The Marketing Communication Consultants Association’s (MCCA) procurement consultant Rosie Doggett warns that media will become a commodity should the trend increase without stop-gap measures being put in place.
She says: “If agencies don’t know how to respond properly then e-auctions are certainly detrimental to the marketing industry.” Others suggest the strategy from certain advertisers risks making media more about cost than strategy, giving procurement officers an even greater role in “marketing” decisions.
One agency head says: “There is a chasm emerging: some agencies will compromise on price, whereas others still won’t. It seems those that do will benefit more from e-auctions where price is a clear differentiator. However, in the current climate it is harder than ever to stick to your principles.”
Increasing trend Abbey, the Santander-owned bank, is just one client that has used e-procurement to kick-start a pitch. It used an online process for media agencies pitching for its planning and buying business, which is believed to have led to some agencies pulling out.
The use of e-auctions in pitching is also spreading to creative and direct marketing services. Abbey was expected to tender its direct marketing account wholly online, although evidence from agencies involved says that is no longer the case.
Mediaedge:cia business development director (EMEA) Keith Tiley says he can see why clients are willing to pursue the online trend but warns that supplying media differs wildly from supplying components.

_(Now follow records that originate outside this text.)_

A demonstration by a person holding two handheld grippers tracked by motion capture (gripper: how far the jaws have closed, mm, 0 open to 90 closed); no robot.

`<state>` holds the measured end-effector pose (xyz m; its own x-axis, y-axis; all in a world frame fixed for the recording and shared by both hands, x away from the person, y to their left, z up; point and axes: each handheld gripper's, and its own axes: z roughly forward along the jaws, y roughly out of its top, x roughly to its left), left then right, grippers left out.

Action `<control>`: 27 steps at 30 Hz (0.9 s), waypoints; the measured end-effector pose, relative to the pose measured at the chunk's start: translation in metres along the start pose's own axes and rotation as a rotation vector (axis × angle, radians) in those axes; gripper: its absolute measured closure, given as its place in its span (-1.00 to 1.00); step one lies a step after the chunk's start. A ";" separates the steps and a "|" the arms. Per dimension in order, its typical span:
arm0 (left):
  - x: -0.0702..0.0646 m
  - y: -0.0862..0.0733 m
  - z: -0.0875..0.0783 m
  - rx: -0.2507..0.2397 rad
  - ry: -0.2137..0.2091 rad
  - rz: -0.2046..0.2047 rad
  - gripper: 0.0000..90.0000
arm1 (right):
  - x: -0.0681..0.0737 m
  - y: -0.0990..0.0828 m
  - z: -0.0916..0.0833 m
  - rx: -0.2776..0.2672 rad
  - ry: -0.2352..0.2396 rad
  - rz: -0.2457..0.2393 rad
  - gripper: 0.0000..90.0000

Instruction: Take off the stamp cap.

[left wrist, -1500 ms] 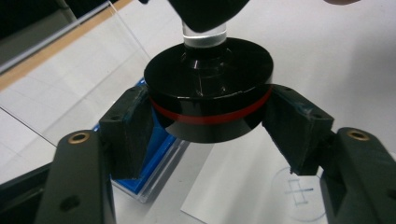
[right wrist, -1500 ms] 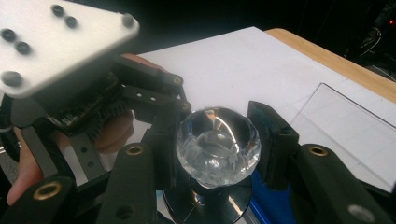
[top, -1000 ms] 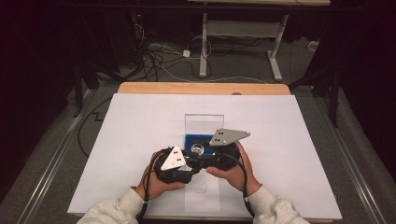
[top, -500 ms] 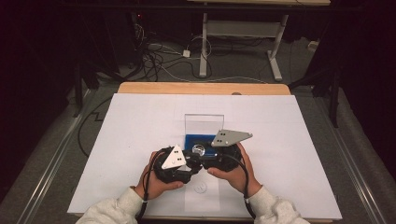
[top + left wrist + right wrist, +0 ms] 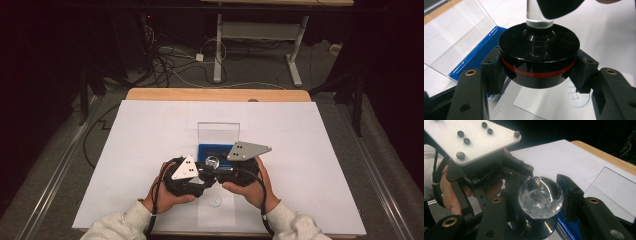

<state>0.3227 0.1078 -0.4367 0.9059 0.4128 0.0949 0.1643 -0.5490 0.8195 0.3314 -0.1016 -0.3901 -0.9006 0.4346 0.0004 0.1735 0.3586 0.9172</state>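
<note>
Near the table's [image 5: 150,125] front edge, left gripper [image 5: 192,175] fingers clamp the black base [image 5: 539,57], right gripper [image 5: 235,170] fingers the glass knob [image 5: 540,197].

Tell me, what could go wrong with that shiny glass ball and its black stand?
1. The left hand-held gripper clamps the round black stand by its curved rim; it might slip out and drop onto the table.
2. The right hand-held gripper squeezes the smooth glass ball; it could pop free.
3. A fall could hit the open blue case just behind.
</note>
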 end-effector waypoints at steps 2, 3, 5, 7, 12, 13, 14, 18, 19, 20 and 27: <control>0.000 0.000 0.000 -0.001 -0.001 -0.001 -0.18 | -0.001 0.000 -0.001 0.002 0.004 0.008 0.27; 0.000 0.000 0.000 0.000 -0.001 -0.001 -0.18 | -0.001 -0.001 -0.001 -0.002 0.003 0.017 0.27; 0.000 0.000 0.001 -0.011 -0.022 -0.009 -0.18 | 0.000 -0.001 -0.001 -0.004 -0.006 0.009 0.27; 0.000 -0.001 0.000 -0.014 -0.027 -0.006 -0.18 | 0.003 -0.001 -0.001 -0.012 -0.016 0.001 0.27; 0.001 -0.001 0.000 -0.018 -0.034 -0.024 -0.18 | 0.005 -0.002 -0.002 -0.022 -0.023 0.005 0.27; 0.000 -0.001 0.001 -0.022 -0.051 -0.023 -0.18 | 0.004 -0.002 -0.002 -0.026 -0.022 0.010 0.27; 0.001 -0.002 0.000 -0.021 -0.050 -0.038 -0.18 | 0.005 -0.002 -0.002 -0.021 -0.021 0.010 0.27; 0.000 -0.002 0.000 -0.019 -0.057 -0.043 -0.18 | 0.006 -0.004 -0.002 -0.024 -0.026 0.006 0.27; 0.000 -0.002 0.000 -0.021 -0.062 -0.047 -0.18 | 0.006 -0.003 -0.002 -0.027 -0.027 0.009 0.27; 0.000 -0.002 0.000 -0.024 -0.066 -0.049 -0.18 | 0.006 -0.003 -0.003 -0.028 -0.026 0.009 0.27; 0.001 -0.003 0.000 -0.036 -0.099 -0.074 -0.18 | 0.008 -0.005 -0.004 -0.042 -0.031 0.014 0.27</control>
<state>0.3232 0.1104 -0.4393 0.9262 0.3765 -0.0215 0.2198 -0.4924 0.8422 0.3220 -0.1029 -0.3929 -0.8855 0.4646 0.0015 0.1682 0.3175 0.9332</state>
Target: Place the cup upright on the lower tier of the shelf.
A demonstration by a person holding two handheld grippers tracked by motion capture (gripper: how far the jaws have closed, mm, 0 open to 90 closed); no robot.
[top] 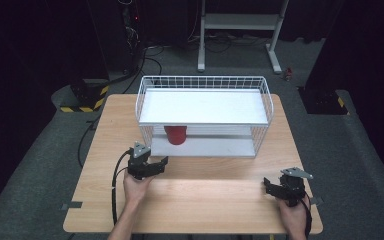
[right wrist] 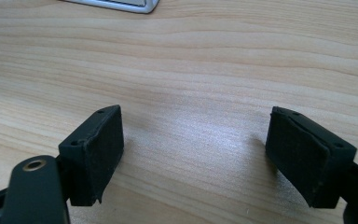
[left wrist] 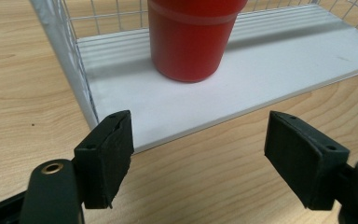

He says: “The trend is increasing rather than going away. From an agency side, procurement people are driving costs down, but clients face the same pressures. Everyone is being squeezed on margins and we all have to be accountable.”
He rues the over-involvement of procurement departments saying online pitching risks making media a commodity. He adds: “It can commoditise media, which is ironic when you consider that a lot of the marketing community thought that is precisely what would happen when the agencies started to consolidate.”
Tiley adds: “Price is a very simple, straightforward comparison but the frustration is that quite often that doesn’t account for the value of an agency’s skill-set. Media isn’t that cut and dried.”
Doggett, who also consults for Rank Hovis McDougall and Royal Mail, says the online world is here to stay and both agencies and clients must do more to understand how it works. The MCCA is urging its members to sign up for e-auction training and is asking clients to be explicit when briefing for pitches.
Ever tighter margins She says an e-auction is often used near the end of a pitch, after agencies had been told “cost is not an issue”. She explains: “A lot of agencies are unhappy with the way that many clients are positioning e-auctions to them. Agencies are being told categorically that it is not about cost, then weeks later are told that actually it is. Competitive pricing is becoming more and more prevalent.”
One insider explains that while procurement e-auctions work well for items such as stationery, basing marketing services on such a narrow basis “fundamentally misunderstands marketing as a professional discipline with requisite creativity”.
Doggett reiterates: “Effective procurement should be based on a key principle: value for money, defined as the optimum combination of costs and quality to meet the user’s requirement. Optimum is the key word that both sides of the debate should embrace.”
As margins are squeezed ever tighter and media becomes more fragmented, agencies face a difficult balancing act between becoming both cheaper and more specialised than before.